我正在尝试创建一个预测函数,在该函数中我可以返回输入矩阵最接近的簇。我不确定自己是否正确,因为每个预测都需要很长时间才能得出预测。 我在下面为我的KMeans算法创建了一个类:
import numpy as np
import tensorflow as tf
class KmeansTensorflow:
def __init__(self, input_matrix, num_clusters):
self._input = input_matrix.todense()
self._num_clusters = num_clusters
def train(self):
with tf.Session() as sess:
k = self._num_clusters
# select random points as a starting position
start_pos = tf.Variable(self._input[np.random.randint(self._input.shape[0], size=k), :],
dtype=tf.float32)
self.centroids = tf.Variable(start_pos.initialized_value(), 'S', dtype=tf.float32)
# populate points
points = tf.Variable(self._input, 'X', dtype=tf.float32)
ones_like = tf.ones((points.get_shape()[0], 1))
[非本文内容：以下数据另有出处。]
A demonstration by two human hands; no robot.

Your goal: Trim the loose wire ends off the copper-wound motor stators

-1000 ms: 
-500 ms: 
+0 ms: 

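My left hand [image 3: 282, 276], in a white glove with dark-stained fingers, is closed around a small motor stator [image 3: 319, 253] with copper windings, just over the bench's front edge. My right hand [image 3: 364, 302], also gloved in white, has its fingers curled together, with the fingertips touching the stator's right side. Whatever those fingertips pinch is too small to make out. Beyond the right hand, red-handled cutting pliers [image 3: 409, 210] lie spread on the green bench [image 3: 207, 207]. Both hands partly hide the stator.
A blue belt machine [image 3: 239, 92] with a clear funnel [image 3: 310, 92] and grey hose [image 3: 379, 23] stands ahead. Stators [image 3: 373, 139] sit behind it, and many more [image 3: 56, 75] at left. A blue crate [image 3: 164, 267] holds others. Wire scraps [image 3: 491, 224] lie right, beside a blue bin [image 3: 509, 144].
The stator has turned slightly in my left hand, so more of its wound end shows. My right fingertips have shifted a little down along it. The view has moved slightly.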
prev_assignments = tf.Variable(tf.zeros((points.get_shape()[0],), dtype=tf.int64))
# find the distance between all points: http://stackoverflow.com/a/43839605/1090562
p1 = tf.matmul(
tf.expand_dims(tf.reduce_sum(tf.square(points), 1), 1),
tf.ones(shape=(1, k))
)
p2 = tf.transpose(tf.matmul(
tf.reshape(tf.reduce_sum(tf.square(self.centroids), 1), shape=[-1, 1]),
ones_like,
transpose_b=True
))
distance = tf.sqrt(tf.add(p1, p2) - 2 * tf.matmul(points, self.centroids, transpose_b=True))
# assign each point to a closest centroid
point_to_centroid_assignment = tf.argmin(distance, axis=1)
# recalculate the centers
total = tf.unsorted_segment_sum(points, point_to_centroid_assignment, k)
count = tf.unsorted_segment_sum(ones_like, point_to_centroid_assignment, k)
means = total / count
# continue if there is any difference between the current and previous assignment
is_continue = tf.reduce_any(tf.not_equal(point_to_centroid_assignment, prev_assignments))
with tf.control_dependencies([is_continue]):
loop = tf.group(self.centroids.assign(means), prev_assignments.assign(point_to_centroid_assignment))
# sess = tf.Session()
sess.run(tf.global_variables_initializer())
# do many iterations. Hopefully you will stop because of has_changed is False
has_changed, cnt = True, 0
while has_changed and cnt < 1000:
cnt += 1
has_changed, _ = sess.run([is_continue, loop])
res = sess.run(point_to_centroid_assignment)
return list(res)
这是我的预测功能:
def predict(self, input_vector):
with tf.Session() as sess:
points = tf.Variable(input_vector, 'P', dtype=tf.float32)
ones_like = tf.ones((points.get_shape()[0], 1))
p1 = tf.matmul(
tf.expand_dims(tf.reduce_sum(tf.square(points), 1), 1),
tf.ones(shape=(1, self._num_clusters))
)
p2 = tf.transpose(tf.matmul(
tf.reshape(tf.reduce_sum(tf.square(self.centroids), 1), shape=[-1, 1]),
ones_like,
transpose_b=True
))
distance = tf.sqrt(tf.add(p1, p2) - 2 * tf.matmul(points, self.centroids, transpose_b=True))
point_to_centroid_assignment = tf.argmin(distance, axis=1)
sess.run(tf.global_variables_initializer())
res = sess.run(point_to_centroid_assignment)
return res
当我运行predict()时,通常需要一分钟才能得出结果。